Vinogradov Alexander E
Institute of Cytology, Russian Academy of Sciences, St. Petersburg 194064, Russia.
Genome Res. 2006 Mar;16(3):347-54. doi: 10.1101/gr.4318206. Epub 2006 Feb 3.
Introns are shorter in housekeeping genes than in tissue- or development-specific genes. Differing explanations have been offered for this phenomenon: selection for economy (in housekeeping genes), mutation bias or "genomic design." The large-scale implementation in this present paper of a rigorous local sequence alignment algorithm revealed an unprecedented fraction of evolutionarily conserved DNA in human-mouse introns ( approximately 60% of human and approximately 70% of mouse intron length remained after masking for lineage-specific repeats). The length distributions of both conserved and nonconserved regions are very broad but show peaks close to nucleosomal and di-nucleosomal DNA. Both the fraction of conserved sequence and its absolute length were higher in introns of tissue-specific genes than housekeeping genes. This difference remained after control for between-species identity of the conserved fraction, mutation rate, and GC content.

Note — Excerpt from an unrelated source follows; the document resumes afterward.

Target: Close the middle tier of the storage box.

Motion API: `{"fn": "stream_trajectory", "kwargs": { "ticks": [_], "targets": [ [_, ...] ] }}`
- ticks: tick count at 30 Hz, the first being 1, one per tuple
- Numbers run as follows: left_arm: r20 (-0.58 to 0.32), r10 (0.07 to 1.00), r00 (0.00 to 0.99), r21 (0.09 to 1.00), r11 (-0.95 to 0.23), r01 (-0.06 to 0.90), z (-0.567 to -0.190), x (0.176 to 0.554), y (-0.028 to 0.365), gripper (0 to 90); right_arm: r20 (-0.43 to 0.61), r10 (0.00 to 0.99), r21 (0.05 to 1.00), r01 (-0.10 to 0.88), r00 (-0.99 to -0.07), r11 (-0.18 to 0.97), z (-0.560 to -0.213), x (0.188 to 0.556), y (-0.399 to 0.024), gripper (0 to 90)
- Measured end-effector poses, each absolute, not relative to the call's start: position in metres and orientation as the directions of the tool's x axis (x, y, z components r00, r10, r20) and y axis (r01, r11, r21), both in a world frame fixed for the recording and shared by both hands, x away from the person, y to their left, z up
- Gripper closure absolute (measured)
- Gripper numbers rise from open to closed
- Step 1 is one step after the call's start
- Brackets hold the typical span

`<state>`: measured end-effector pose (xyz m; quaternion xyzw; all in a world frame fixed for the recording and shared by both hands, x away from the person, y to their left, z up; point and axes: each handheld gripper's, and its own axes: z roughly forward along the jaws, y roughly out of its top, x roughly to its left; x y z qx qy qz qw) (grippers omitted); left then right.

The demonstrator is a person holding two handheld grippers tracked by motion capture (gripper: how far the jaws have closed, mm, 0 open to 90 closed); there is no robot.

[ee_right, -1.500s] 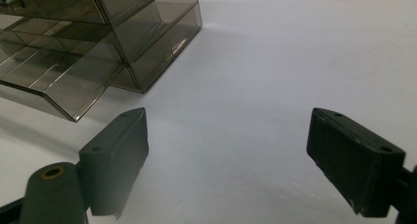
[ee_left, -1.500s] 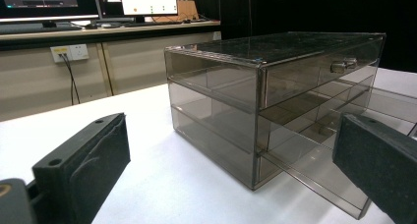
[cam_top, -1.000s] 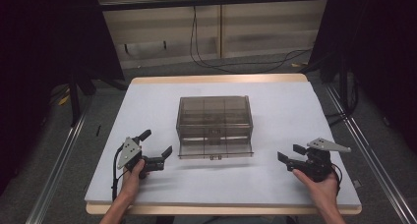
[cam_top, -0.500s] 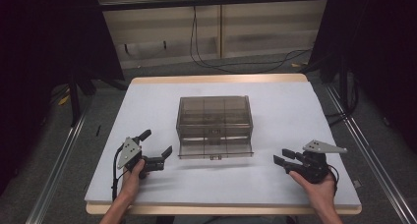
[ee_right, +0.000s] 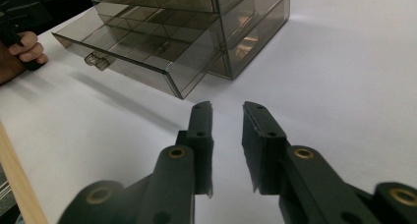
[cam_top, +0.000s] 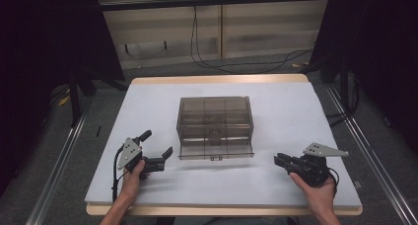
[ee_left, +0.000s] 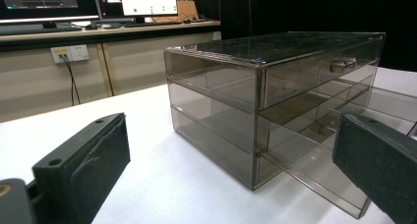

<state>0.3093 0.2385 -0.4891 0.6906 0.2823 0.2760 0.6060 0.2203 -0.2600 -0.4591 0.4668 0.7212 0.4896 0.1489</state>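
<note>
A smoky see-through drawer cabinet [cam_top: 215, 121] stands in the middle of the white table [cam_top: 296, 111]. Its lowest drawer [cam_top: 215, 153] sticks out a little toward me, with a small handle [ee_right: 96, 60] on its front. My left gripper [cam_top: 157, 142] rests left of the cabinet, jaws wide apart and empty; the left gripper view looks past them [ee_left: 233, 135] at the cabinet's corner [ee_left: 275, 96]. My right gripper [cam_top: 277, 159] sits right of the drawer. Its jaws have just been closing, and a narrow gap with nothing in it remains [ee_right: 227, 108].
The table's wooden front edge [cam_top: 222, 210] runs just ahead of both forearms. Dark stands flank the table, and cables [cam_top: 236, 62] lie on the floor behind it. A desk with monitors [ee_left: 147, 3] shows in the left gripper view.
The right gripper's jaws have drawn much closer together and the hand has shifted slightly left. The left gripper and the cabinet have not moved.
</note>
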Motion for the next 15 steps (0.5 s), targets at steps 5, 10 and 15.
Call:
{"fn": "stream_trajectory", "kwargs": {
  "ticks": [5,10,15],
  "targets": [
    [0.03,0.726,0.687,0.994,-0.096,0.057,-0.4892,0.3093,0.2379,0.8,0.242,0.805,0.843,0.529,-0.542,0.103,-0.4589,0.2194,-0.2551,85.4],
    [0.03,0.726,0.687,0.994,-0.096,0.059,-0.4891,0.3093,0.2379,0.8,0.236,0.795,0.837,0.532,-0.559,0.126,-0.4596,0.2194,-0.2516,90.0],
    [0.037,0.725,0.688,0.993,-0.104,0.057,-0.4891,0.3093,0.2385,0.8,0.237,0.789,0.836,0.533,-0.567,0.131,-0.4594,0.2186,-0.2507,90.0]
  ]
}}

In a more direct control, the product of the conserved sequence fraction and the between-species identity of this fraction (which can be considered to be the fraction of conserved nucleotides) was greater in introns of tissue-specific genes than housekeeping genes. Neither the fraction of intron length covered by repeats nor the balance of small insertions and deletions (indels) can explain the greater length of introns in tissue-specific genes. The length of the conserved intronic DNA in a gene is correlated with the number of functional domains in the protein encoded by that gene. These results suggest that the greater length of introns in tissue-specific genes is not due to selection for economy or mutation bias but instead is related to functional complexity (probably mediated by chromatin condensation), and that the evolution of the bulk of noncoding DNA is not completely neutral.
管家基因中的内含子比组织特异性或发育特异性基因中的内含子短。针对这一现象有不同的解释:经济选择(针对管家基因)、突变偏向或“基因组设计”。本文大规模应用一种严格的局部序列比对算法,揭示了人类和小鼠内含子中进化保守DNA的比例前所未有的高(在去除谱系特异性重复序列后,约60%的人类内含子长度和约70%的小鼠内含子长度得以保留)。保守区域和非保守区域的长度分布都非常广泛,但在靠近核小体和双核小体DNA处出现峰值。组织特异性基因内含子中保守序列的比例及其绝对长度均高于管家基因。在控制了保守序列比例的物种间一致性、突变率和GC含量后,这种差异仍然存在。在更直接的控制中,组织特异性基因内含子中保守序列比例与其物种间一致性的乘积(可视为保守核苷酸的比例)大于管家基因。重复序列覆盖的内含子长度比例以及小插入和缺失(插入缺失)的平衡都无法解释组织特异性基因中内含子更长的现象。基因中保守内含子DNA的长度与该基因编码的蛋白质中的功能域数量相关。这些结果表明,组织特异性基因中内含子更长并非由于经济选择或突变偏向,而是与功能复杂性(可能由染色质凝聚介导)有关,并且大部分非编码DNA的进化并非完全中性。